The core customer base is female, drawn from the C2, D and E socioeconomic groups. But the recession has attracted a new crowd of penny-pinching high earners. In the last year the chain has seen a 22 per cent increase in the numbers of shoppers from the AB social group, a factor McCarthy puts down to the phenomenon of the "savvy shopper".
"There is a common misconception that we are benefiting from the recession," he says. "Yes, this is a good business in a downturn but it is a better business when times are good. At the moment 10% of retail space is empty, so customers are not being offered a full retail offer to choose from. This deters them from coming out. Coupled with this they have less money in their pockets to spend. You may think we benefit as a result, but we don't."
Asda, Wm Morrison, Sainsbury's and Tesco have all launched ranges of sharply discounted goods selling at 1, while Aldi and Lidl are both pursuing aggressive expansion plans in the UK. Despite this McCarthy insists the discount sector is the place to be. "We've been doing this for 19 years," he says. "In that sense we are the original inflation-busting store. But there are more value-driven retailers out there then ever before, companies such as Primark, Lidl and Aldi. An increasing trend will be landlords who seek to put together value sections in their developments to draw people through."

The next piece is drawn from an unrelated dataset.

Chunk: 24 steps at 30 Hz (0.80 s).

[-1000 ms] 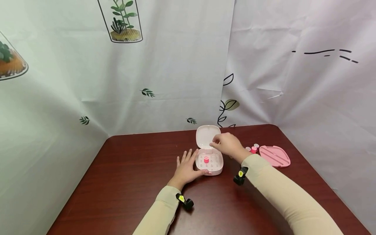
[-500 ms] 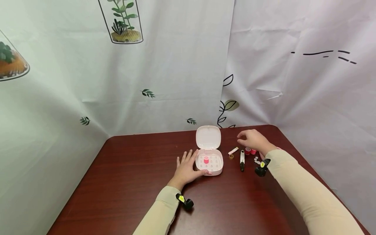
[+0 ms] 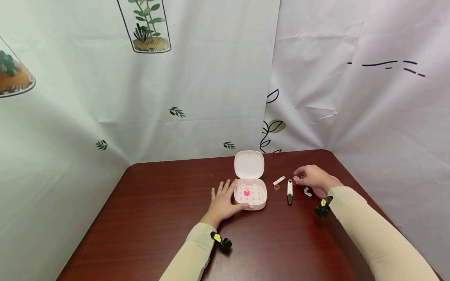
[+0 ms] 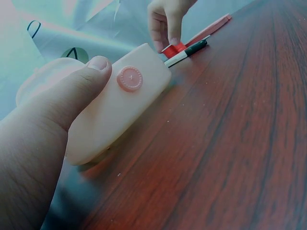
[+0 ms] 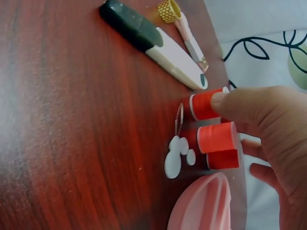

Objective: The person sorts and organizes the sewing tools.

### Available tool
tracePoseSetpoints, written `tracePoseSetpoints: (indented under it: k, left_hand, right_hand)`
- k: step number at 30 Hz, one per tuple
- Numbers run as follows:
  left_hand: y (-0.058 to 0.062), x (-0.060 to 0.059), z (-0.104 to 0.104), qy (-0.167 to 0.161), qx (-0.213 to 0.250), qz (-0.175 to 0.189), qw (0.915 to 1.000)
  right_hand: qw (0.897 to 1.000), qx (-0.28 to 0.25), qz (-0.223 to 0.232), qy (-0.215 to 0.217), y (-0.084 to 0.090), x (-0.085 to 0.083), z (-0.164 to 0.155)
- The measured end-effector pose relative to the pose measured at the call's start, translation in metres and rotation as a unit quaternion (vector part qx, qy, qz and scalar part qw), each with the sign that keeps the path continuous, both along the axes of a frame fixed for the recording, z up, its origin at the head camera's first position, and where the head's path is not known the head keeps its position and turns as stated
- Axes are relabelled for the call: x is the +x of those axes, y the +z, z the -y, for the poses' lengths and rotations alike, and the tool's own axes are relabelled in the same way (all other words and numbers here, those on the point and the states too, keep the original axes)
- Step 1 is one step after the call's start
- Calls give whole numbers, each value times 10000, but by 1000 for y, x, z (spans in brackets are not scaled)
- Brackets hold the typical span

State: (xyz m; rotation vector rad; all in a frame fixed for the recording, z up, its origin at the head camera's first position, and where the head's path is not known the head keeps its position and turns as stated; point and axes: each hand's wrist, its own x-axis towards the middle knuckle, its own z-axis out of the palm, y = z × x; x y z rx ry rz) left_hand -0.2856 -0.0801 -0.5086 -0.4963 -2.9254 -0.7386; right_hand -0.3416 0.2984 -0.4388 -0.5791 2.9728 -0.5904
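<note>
Pale pink is the open box (image 3: 256, 207); the left hand (image 3: 222, 203) lies at its left side, fingers spread, thumb at the front. Well apart to the right, a red spool (image 5: 204, 106) stands, its axis seemingly upright. The right hand (image 3: 313, 176), the nearer one, pinches it (the finger opposite the thumb is hidden). In the head view, this hand covers two more spools (image 5: 218, 137).
</note>
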Motion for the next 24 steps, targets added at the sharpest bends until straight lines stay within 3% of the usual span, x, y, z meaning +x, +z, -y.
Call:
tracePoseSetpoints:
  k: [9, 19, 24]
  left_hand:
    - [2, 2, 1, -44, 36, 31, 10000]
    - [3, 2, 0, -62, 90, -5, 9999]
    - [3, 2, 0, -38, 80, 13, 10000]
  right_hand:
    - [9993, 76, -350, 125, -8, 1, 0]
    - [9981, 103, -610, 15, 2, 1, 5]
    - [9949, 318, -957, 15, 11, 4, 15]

He also argues that the chain is filling some of the space left by the collapse of Woolworths. Although he doesn't like comparisons he admits to bidding for a few of its former stores. Last month he opened a store in Stratford-upon-Avon on the former Woolworths site which he says is not a typical Poundland town.

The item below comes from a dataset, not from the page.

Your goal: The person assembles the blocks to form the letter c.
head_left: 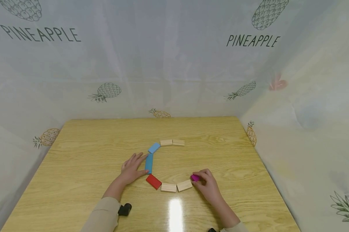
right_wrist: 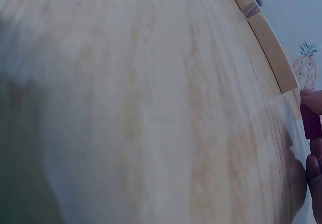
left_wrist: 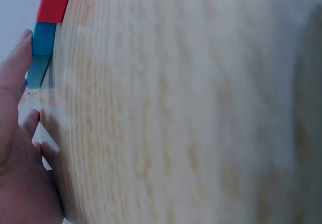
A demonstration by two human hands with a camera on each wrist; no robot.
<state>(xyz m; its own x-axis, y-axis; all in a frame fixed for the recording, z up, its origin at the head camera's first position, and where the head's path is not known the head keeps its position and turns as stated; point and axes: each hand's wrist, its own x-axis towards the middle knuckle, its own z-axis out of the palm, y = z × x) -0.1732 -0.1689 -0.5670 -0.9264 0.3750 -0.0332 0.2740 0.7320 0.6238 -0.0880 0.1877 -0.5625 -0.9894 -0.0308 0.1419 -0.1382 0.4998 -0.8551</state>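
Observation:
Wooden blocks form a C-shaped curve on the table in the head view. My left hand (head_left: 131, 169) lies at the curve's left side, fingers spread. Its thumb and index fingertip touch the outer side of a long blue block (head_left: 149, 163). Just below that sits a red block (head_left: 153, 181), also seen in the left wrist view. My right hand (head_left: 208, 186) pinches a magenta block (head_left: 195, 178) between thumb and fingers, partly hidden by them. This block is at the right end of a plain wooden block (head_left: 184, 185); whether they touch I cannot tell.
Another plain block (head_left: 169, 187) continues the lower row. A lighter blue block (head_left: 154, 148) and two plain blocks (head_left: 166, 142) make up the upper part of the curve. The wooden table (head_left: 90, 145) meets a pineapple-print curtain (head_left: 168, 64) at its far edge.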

"Woolworths were very different to us. We are not the new Woolworths but we are seeking to fill some of the vacuum it has created. For example we are particularly strong in confectionery, as were Woolworths. So we are looking at developing new lines."
McCarthy's career has been steeped in retail. He was managing director of Next's Neighbourhood Retailing operation before becoming chief executive of the 1,200-outlet convenience shops chain T&S Stores, which he sold to Tesco for 540m in 2004. At Sainsbury's, King appointed him to the retailer's main operating board where he was managing director of convenience stores and small supermarkets. It was, he admits, a "fantastically exciting time."

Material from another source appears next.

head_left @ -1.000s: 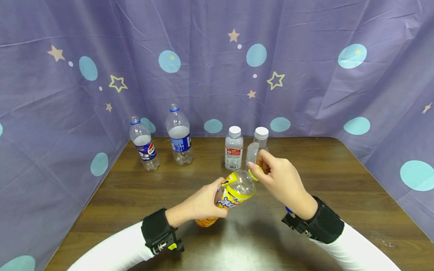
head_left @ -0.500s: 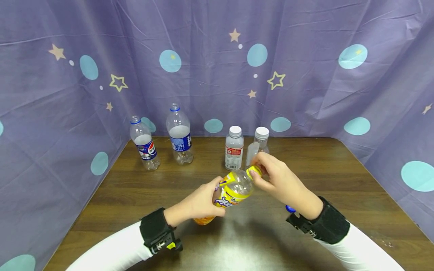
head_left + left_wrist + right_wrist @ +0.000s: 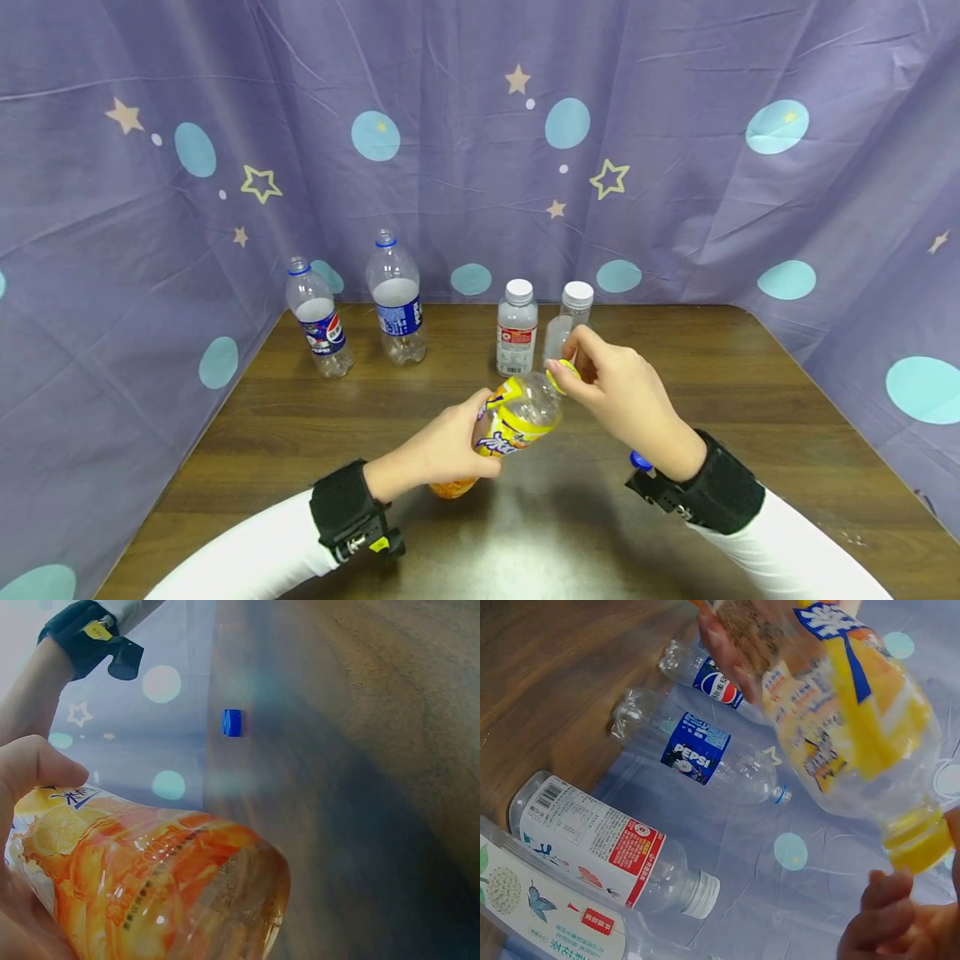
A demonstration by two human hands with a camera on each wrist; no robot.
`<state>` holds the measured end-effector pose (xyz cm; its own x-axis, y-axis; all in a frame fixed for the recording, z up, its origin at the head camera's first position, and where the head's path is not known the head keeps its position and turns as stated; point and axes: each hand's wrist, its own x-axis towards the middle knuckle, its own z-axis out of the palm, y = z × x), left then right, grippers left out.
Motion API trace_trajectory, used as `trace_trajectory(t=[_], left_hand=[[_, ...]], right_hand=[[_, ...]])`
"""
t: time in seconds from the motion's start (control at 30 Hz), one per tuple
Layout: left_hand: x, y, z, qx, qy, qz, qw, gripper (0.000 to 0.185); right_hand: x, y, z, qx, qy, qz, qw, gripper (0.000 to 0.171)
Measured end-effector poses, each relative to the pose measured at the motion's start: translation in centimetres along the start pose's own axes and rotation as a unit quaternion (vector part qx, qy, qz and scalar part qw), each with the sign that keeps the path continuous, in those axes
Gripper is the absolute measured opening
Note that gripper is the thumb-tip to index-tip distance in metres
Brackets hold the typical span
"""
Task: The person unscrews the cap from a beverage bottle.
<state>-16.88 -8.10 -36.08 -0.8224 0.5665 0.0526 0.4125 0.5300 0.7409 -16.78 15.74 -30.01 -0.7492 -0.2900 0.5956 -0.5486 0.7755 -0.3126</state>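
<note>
Yellow plastic sits between your right fingertips [image 3: 572,360]: the right hand [image 3: 622,400] pinches the yellow cap [image 3: 562,375] at the mouth of the orange-labelled bottle [image 3: 510,421]. Your left hand [image 3: 446,450] wraps the bottle's lower body, fingers curled round the label, holding it just above the wooden table [image 3: 750,400]. The bottle's long axis tilts up and away from you, base toward the left hand, neck toward the right, so the cap lies directly at the right fingers. Farther out, a small blue cap [image 3: 232,722] lies on the table near your right wrist. Two Pepsi bottles [image 3: 395,300] and two white-capped bottles [image 3: 517,329] stand along the star-printed purple curtain [image 3: 675,167].
</note>
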Motion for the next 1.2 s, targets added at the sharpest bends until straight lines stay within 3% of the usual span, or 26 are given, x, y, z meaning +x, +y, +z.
trace_trajectory(t=[0.07, 0.17, 0.3, 0.47, 0.6, 0.73, 0.9, 1.07, 1.2], left_hand=[[0.0, -0.1, 0.1, 0.002, 0.001, -0.005, 1.0000, 0.060], [-0.2, -0.2, 0.1, 0.001, -0.003, -0.009, 1.0000, 0.060], [-0.2, -0.4, 0.0, -0.001, 0.001, 0.001, 1.0000, 0.061], [-0.2, -0.4, -0.2, 0.011, 0.014, 0.015, 0.9997, 0.061], [-0.3, -0.4, -0.3, 0.012, 0.012, 0.015, 0.9997, 0.061], [-0.2, -0.3, -0.3, 0.013, 0.010, 0.016, 0.9997, 0.061], [-0.2, 0.0, -0.2, 0.019, 0.014, 0.015, 0.9996, 0.061], [-0.3, 0.0, -0.3, 0.020, 0.015, 0.011, 0.9996, 0.062], [-0.3, -0.2, -0.3, 0.022, 0.012, 0.006, 0.9997, 0.063]], right_hand=[[0.1, 0.0, 0.0, -0.002, -0.016, 0.017, 1.000, 0.026], [0.0, 0.2, 0.1, 0.019, -0.029, 0.004, 0.999, 0.028], [0.0, 0.8, 0.2, 0.075, -0.023, -0.067, 0.995, 0.025], [0.1, 1.5, 0.3, 0.118, -0.010, -0.160, 0.980, 0.016], [-0.1, 1.6, 0.3, 0.108, 0.004, -0.179, 0.978, 0.013], [-0.2, 1.4, 0.4, 0.095, 0.036, -0.168, 0.980, 0.021], [-0.1, 0.9, 0.4, 0.067, 0.055, -0.118, 0.989, 0.011], [0.0, 0.8, 0.5, 0.009, 0.025, -0.045, 0.999, 0.022], [-0.1, 1.0, 0.6, 0.009, 0.003, -0.040, 0.999, 0.027]])
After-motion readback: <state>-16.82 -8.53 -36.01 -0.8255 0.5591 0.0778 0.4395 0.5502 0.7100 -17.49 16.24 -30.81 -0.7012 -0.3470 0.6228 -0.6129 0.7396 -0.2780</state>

"Justin's a smashing lad," he says. "A tremendous businessman who came into Sainsbury's just at the right time. He gave me a lot of freedom and we were growing the business well."
Although he loved the job he often found himself working from 6am to 9.30pm, coupled with a long commute to London, which meant he was seeing less and less of his family. Poundland's head office in Willenhall in the West Midlands, near his home, was a major pull. He knew the company from his T&S days when he had looked to buy the business. "It was really exciting to be a CEO again, to shape a company in my own mould. The conditions to grow the business have never been better, not least with the availability of sites. What we find is that because Poundland has such a high footfall, landlords are keen to get us into centres and let shops around us."
But there has been some speculation that the group itself might be sold. It has been owned since 2002 by private equity group Advent International and last September it emerged that Advent had been discreetly sounding out banks over a possible sale.
"Advent's business is to buy and sell businesses. It has been committed to Poundland for seven years but inevitably businesses get bought and sold. At the end of the day it doesn't really matter who owns Poundland. My job is to run it and I'll leave the timing of any sale to them (Advent]. There are millions of people who have not had the opportunity of shopping with us yet and we want to reach them."